This repository houses a comprehensive collection of Jupyter notebooks designed to complement Andrej Karpathy's neural networks walkthrough. Spanning a diverse spectrum of topics, these notebooks serve as invaluable resources for exploring the foundational concepts and practical application of neural networks.
Foundational concepts such as gradient understanding, backpropagation, and neural network training are covered. Additionally, practical applications extend to training diverse natural language models from basic Bigram models to advanced transformers.
Notebooks within the MicroGrad directory, cover the foundational concepts such as gradient flow understanding, backpropagation, and neural network training.
All related notebooks are under the directory MicroGrad_Walkthrough.
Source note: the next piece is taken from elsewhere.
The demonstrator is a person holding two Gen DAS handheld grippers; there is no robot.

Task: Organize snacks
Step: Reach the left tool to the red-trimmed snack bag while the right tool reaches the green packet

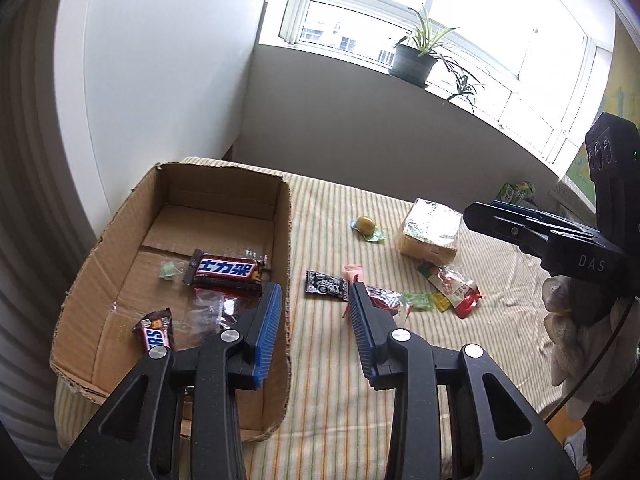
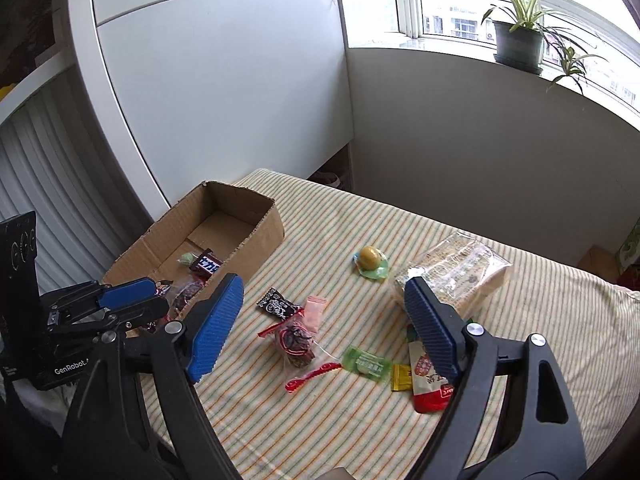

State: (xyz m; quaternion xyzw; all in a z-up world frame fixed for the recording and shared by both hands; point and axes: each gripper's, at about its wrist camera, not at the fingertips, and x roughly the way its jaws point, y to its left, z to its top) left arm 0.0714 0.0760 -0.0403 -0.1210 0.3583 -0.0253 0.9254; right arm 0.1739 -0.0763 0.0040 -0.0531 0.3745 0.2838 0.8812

To understand the intricacies and challenges that one faces while building neural networks, I have experimented with training a wide range of character-level language model architectures from basic bigrams to advanced transformers by following Andrej Karpathy's walkthrough.
This character-level model is trained on a dataset of names to predict innovative and cool new names. While exploring the walkthrough, he also helped me gain a deeper knowledge of the PyTorch framework and how it operates under the hood for all foundational concepts.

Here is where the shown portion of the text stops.